The world needs to go green, and of course, this also includes industry. However, this will be a major challenge for a sector that has been accustomed to using fossil fuels for many decades and is responsible for nearly one-third of the world's emissions of CO2. Sitting back and doing nothing is out of the question, and even without the intense societal pressure to take action it would still not be a viable option. At TAUW, we are working hard to go green and we believe that industrial firms need to pay more attention to this issue than ever before. Why? Read on for our explanation of three key reasons.
The industrial sector is facing the substantial challenge of going green. For example, industry must be climate neutral by 2050, although the demand for industrial basic products will remain. Furthermore, by 2030, emissions of greenhouse gases must have been cut by at least 55% (compared to levels in 1990). How can industrial firms implement circularity and sustainability and how can you ensure that your business premises are made climate-proof and future-proof? In this series of blogs, our experts will examine a whole range of issues such as these. This first blog addresses the urgency to start going green now.
We have observed that the authorities are no longer the only parties who evaluate industrial manufacturing processes. The continued existence of our industrial clients is dependent on far more than just environmental and safety agreements with regulatory bodies, and social actors have more influence now than ever before. In short, this means that the industrial sector must do more than simply colour within the lines in order to satisfy the man on the street. Companies must be able to explain to society (as well as their shareholders) exactly what they do and show that they are doing their best to reduce their impact on the environment. Ultimately, it is society that determines what is acceptable, as was highlighted by recent examples involving 3M, Shell and Tata Steel. This is a long-term process, and in the future, you will see the authorities adopting an alternative and stricter approach, particularly for traditional industries such as oil, gas and metal.
In addition to pressure from society to go green, substantial pressure is being applied by enforcement measures. More and more rules are being implemented, and they are getting increasingly strict. These rules, which apply to both old and new industries, are part of the European Green Deal: an EU-wide initiative to promote change that is both metaphorically and literally sustainable. The goal of the Green Deal is to transform the European Union into a modern, resource-efficient and competitive economy. We have linked arms across national borders to meet these international obligations together and ultimately, all companies will have to comply with these European sustainability standards and targets. Although the specific restrictions and permitted usage levels concerning resources, auxiliary materials, waste and emissions are not yet clear and it is not yet certain how these standards will translate into requirements for products, companies and licences, the rough outline and the general direction are clear enough for businesses to anticipate.
It may sound extreme, but it's simply the reality of the situation. Companies that fail to change will ultimately go bust as a result of the tougher government measures, increasing social pressure and stricter rules.
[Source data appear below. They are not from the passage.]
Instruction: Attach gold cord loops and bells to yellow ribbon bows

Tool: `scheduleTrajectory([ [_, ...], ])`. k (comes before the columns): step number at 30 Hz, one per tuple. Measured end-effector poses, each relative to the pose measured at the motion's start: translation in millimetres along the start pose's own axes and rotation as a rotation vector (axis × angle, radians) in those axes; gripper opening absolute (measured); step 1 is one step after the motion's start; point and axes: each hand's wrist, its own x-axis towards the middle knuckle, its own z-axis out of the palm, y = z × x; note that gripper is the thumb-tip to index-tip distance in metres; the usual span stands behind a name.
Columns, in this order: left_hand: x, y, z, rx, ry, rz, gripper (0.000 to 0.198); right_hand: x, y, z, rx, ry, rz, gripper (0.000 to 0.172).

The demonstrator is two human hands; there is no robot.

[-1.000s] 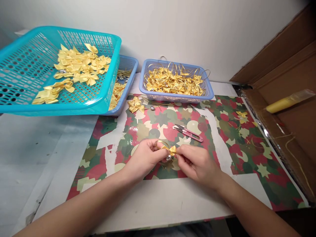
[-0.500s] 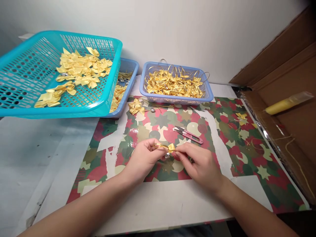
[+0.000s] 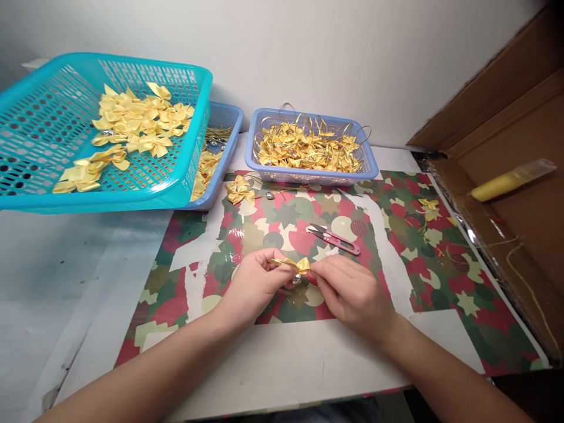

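Observation:
Between my hands, above the patterned sheet, is a small yellow ribbon bow (image 3: 303, 266). My left hand (image 3: 259, 282) pinches its left side, where a gold cord shows above the fingers. A small silver bell (image 3: 296, 279) hangs just below the bow, by the left fingertips. My right hand (image 3: 352, 288) has thumb and forefinger pressed together at the bow's right end; what exactly lies in that pinch is too small to make out. A pair of pink thread snips (image 3: 335, 238) lies on the sheet beyond my right hand.
A turquoise basket (image 3: 176, 187) of yellow bows stands at left, overlapping a blue basket (image 3: 224, 158). Another blue basket (image 3: 308, 174) holds bows with gold loops. Loose bows (image 3: 240, 190) lie before it. A cardboard box wall (image 3: 497, 147) with a yellow tube (image 3: 506, 181) borders the right.
The view has shifted slightly. My hands stay around the bow, with the right fingertips slightly changed in position at its right end.

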Motion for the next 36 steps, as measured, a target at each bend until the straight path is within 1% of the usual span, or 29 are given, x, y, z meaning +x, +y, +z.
scheduleTrajectory([
  [6, -1.4, -0.5, 1.2, -0.059, -0.020, 0.004, 0.019, 0.1, -3.1, 3.1, 0.260, 0.003, 0.207, 0.016],
  [14, -2.4, -1.9, 1.1, -0.115, -0.019, 0.026, 0.019, 1.5, -5.1, 3.5, 0.334, 0.013, 0.287, 0.015],
  [18, -1.5, -3.6, 0.3, -0.130, -0.020, 0.037, 0.020, 2.9, -3.0, -0.2, 0.307, -0.005, 0.251, 0.015],
  [29, -1.4, -3.3, 0.9, -0.047, 0.013, 0.020, 0.020, 3.1, 1.9, -1.8, 0.234, -0.014, 0.141, 0.017],
  [32, -1.6, -2.6, 1.6, -0.034, 0.018, 0.017, 0.021, 2.6, 2.7, -1.3, 0.164, -0.011, 0.081, 0.017],
  [36, -2.1, -1.3, 2.7, -0.024, 0.012, 0.015, 0.021, 1.6, 2.2, -1.5, 0.015, -0.022, 0.011, 0.020],
])
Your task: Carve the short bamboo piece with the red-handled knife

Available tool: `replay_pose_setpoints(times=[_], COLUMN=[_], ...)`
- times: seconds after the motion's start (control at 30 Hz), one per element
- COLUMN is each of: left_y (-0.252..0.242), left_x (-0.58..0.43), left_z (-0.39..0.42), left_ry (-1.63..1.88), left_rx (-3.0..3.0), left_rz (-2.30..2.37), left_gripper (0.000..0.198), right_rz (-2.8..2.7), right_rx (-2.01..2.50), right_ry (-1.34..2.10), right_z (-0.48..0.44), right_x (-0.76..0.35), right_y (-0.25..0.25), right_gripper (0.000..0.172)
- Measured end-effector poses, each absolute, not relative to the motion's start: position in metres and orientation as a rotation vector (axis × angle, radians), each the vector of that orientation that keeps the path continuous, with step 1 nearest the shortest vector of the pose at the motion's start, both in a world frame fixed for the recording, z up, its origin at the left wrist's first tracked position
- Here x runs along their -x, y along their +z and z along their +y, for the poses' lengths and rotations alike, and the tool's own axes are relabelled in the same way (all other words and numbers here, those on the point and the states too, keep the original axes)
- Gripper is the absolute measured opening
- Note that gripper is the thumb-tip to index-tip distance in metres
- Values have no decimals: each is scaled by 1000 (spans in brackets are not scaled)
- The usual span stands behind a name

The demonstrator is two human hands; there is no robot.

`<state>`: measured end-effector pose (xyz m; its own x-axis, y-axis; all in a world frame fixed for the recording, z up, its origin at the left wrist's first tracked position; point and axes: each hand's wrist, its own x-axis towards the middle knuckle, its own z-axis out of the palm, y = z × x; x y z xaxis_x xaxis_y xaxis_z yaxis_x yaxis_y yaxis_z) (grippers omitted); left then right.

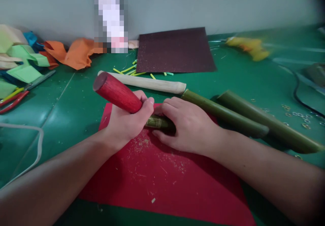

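My left hand is closed around a red wooden tool handle that points up and to the left. Its working end is hidden between my hands, against a green bamboo stalk. My right hand lies over the near end of that stalk, fingers curled round it, pressing it onto a red sheet. Fine shavings are scattered on the sheet below my hands.
A second, thicker bamboo stalk lies to the right. A pale peeled stick lies behind my hands. Dark sandpaper, crumpled coloured paper, scissors, a white cord, a black cable and small metal rings lie around the green table.
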<state>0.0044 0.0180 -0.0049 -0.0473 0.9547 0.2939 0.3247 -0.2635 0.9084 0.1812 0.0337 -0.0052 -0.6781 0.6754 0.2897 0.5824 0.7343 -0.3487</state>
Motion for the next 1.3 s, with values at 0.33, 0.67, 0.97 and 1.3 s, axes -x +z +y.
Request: replay_pose_setpoints(times=[0.33,0.67,0.97,1.3], left_y=[2,-3,-4,6], left_x=[-6,-1,-3,-4], left_z=[12,16,20,18], left_ry=[1332,1301,1297,1198], left_rx=[-1658,-1710,-1709,-1634], left_rz=[1418,1306,1353,1311], left_gripper=[29,31,31,34], right_rz=[-2555,-2520,-2490,-2440], right_rx=[947,958,968,956], right_ry=[454,528,549,561], right_z=[37,36,34,36], right_x=[-186,-184,-182,-183], right_y=[-3,-4,-4,-7], right_gripper=[33,31,30,21])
Industries will have to pay greater attention to this issue than ever before and to guarantee future success, you will have to go over and above simple 'compliance'. You will have to accelerate the process of electrification or the implementation of hydrogen to meet your energy needs, and in order to reduce emissions, you will have to establish minimisation obligations that exceed the minimum levels stipulated by law. In the next few years, environmental and monitoring data will be extensively linked in order to enable one-to-one comparison of performance at the European level. Of course, this will be done gradually and the biggest companies will be first to act. Diverting operations to ports in Antwerp or Romania in order to take advantage of fewer regulations will no longer be an option. The industrial sector must actively map out all possible risks involved throughout the entire life cycle of their production process and take action to reduce them to the greatest extent possible. If they fail to do so, then they will be hit with more restrictions than ever before, they will no longer be permitted to take out loans, they will miss out on innovation grants and ultimately they will no longer be able to keep their heads above water (and given the rising sea levels, this could literally be the case if the industrial sector does nothing).
In short, the industrial sector has its work cut out. We're not saying it will be easy and the challenges are clear for all to see. How can I change my production locations? Which alternative resources and energy sources can I use? How can I decontaminate polluted sites? How much will it cost? These are all tough questions that the industrial sector will have to answer in the years to come and we will address all of these issues in greater detail in the subsequent blogs in this series.